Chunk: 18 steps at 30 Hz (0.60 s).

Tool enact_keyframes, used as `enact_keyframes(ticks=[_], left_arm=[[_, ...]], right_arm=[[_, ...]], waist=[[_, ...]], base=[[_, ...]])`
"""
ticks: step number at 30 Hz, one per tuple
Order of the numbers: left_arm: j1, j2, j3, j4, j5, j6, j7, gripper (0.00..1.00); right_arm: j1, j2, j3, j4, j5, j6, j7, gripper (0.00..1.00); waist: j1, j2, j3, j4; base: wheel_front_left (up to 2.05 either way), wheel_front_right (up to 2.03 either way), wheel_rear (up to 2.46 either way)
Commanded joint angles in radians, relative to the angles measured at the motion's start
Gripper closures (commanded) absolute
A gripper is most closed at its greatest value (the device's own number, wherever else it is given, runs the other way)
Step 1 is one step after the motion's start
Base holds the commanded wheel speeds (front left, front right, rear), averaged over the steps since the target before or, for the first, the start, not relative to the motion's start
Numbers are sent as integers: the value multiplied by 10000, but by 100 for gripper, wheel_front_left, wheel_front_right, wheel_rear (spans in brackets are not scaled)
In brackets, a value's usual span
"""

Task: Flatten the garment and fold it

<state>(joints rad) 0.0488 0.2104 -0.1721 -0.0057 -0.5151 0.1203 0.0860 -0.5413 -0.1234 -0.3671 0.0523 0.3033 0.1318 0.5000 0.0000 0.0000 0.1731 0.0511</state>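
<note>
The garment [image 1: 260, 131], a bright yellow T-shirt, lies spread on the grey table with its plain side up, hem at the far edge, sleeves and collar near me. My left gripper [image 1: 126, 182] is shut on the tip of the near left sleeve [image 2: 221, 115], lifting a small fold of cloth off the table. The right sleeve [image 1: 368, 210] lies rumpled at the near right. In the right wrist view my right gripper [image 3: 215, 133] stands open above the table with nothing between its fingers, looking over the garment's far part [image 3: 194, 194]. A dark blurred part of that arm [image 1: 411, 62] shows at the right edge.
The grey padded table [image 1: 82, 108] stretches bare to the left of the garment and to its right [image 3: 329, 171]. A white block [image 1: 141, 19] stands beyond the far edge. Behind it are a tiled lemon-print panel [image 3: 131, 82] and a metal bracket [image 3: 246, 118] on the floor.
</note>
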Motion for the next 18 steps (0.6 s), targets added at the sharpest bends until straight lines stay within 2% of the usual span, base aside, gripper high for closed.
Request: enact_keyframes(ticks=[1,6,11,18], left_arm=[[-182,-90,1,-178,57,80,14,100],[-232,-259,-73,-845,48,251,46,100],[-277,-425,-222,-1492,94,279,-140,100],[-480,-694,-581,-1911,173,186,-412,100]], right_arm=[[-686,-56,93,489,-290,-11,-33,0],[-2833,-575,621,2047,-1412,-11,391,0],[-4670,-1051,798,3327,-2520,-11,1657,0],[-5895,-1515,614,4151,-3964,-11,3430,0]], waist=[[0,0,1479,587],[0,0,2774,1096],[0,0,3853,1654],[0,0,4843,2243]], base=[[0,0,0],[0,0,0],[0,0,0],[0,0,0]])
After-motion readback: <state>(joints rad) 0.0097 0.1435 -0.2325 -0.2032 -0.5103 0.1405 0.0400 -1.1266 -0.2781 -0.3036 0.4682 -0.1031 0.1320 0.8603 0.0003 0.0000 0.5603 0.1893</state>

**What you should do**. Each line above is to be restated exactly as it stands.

**Task response**.
Chunk: 18 steps at 30 Hz (0.60 s).

Tool enact_keyframes, used as `enact_keyframes(ticks=[_], left_arm=[[_, ...]], right_arm=[[_, ...]], waist=[[_, ...]], base=[[_, ...]])`
"""
ticks: step number at 30 Hz, one per tuple
Order of the numbers: left_arm: j1, j2, j3, j4, j5, j6, j7, gripper (0.00..1.00); right_arm: j1, j2, j3, j4, j5, j6, j7, gripper (0.00..1.00); waist: j1, j2, j3, j4; base: wheel_front_left (up to 2.05 either way), wheel_front_right (up to 2.03 either way), wheel_rear (up to 2.46 either way)
Commanded joint angles in radians, relative to the angles measured at the motion's start
Gripper closures (commanded) absolute
A gripper is most closed at its greatest value (the device's own number, wherever else it is given, runs the other way)
Step 1 is one step after the motion's start
Base holds the commanded wheel speeds (front left, front right, rear), averaged over the steps since the target before or, for the first, the start, not relative to the motion's start
Numbers are sent as integers: the value multiplied by 10000, but by 100 for gripper, wheel_front_left, wheel_front_right, wheel_rear (spans in brackets are not scaled)
In brackets, a value's usual span
"""

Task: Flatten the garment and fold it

<state>(joints rad) 0.0488 0.2104 -0.1721 -0.0057 -0.5151 0.1203 0.0860 -0.5413 -0.1234 -0.3671 0.0523 0.3033 0.1318 0.5000 0.0000 0.0000 0.1731 0.0511</state>
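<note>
The garment [image 1: 260, 131], a bright yellow T-shirt, lies spread on the grey table with its plain side up, hem at the far edge, sleeves and collar near me. My left gripper [image 1: 126, 182] is shut on the tip of the near left sleeve [image 2: 221, 115], lifting a small fold of cloth off the table. The right sleeve [image 1: 368, 210] lies rumpled at the near right. In the right wrist view my right gripper [image 3: 215, 133] stands open above the table with nothing between its fingers, looking over the garment's far part [image 3: 194, 194]. A dark blurred part of that arm [image 1: 411, 62] shows at the right edge.
The grey padded table [image 1: 82, 108] stretches bare to the left of the garment and to its right [image 3: 329, 171]. A white block [image 1: 141, 19] stands beyond the far edge. Behind it are a tiled lemon-print panel [image 3: 131, 82] and a metal bracket [image 3: 246, 118] on the floor.
</note>
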Motion for the next 18 steps (0.6 s), targets added at the sharpest bends until straight lines stay within 2% of the usual span, base aside, gripper high for closed.
Request: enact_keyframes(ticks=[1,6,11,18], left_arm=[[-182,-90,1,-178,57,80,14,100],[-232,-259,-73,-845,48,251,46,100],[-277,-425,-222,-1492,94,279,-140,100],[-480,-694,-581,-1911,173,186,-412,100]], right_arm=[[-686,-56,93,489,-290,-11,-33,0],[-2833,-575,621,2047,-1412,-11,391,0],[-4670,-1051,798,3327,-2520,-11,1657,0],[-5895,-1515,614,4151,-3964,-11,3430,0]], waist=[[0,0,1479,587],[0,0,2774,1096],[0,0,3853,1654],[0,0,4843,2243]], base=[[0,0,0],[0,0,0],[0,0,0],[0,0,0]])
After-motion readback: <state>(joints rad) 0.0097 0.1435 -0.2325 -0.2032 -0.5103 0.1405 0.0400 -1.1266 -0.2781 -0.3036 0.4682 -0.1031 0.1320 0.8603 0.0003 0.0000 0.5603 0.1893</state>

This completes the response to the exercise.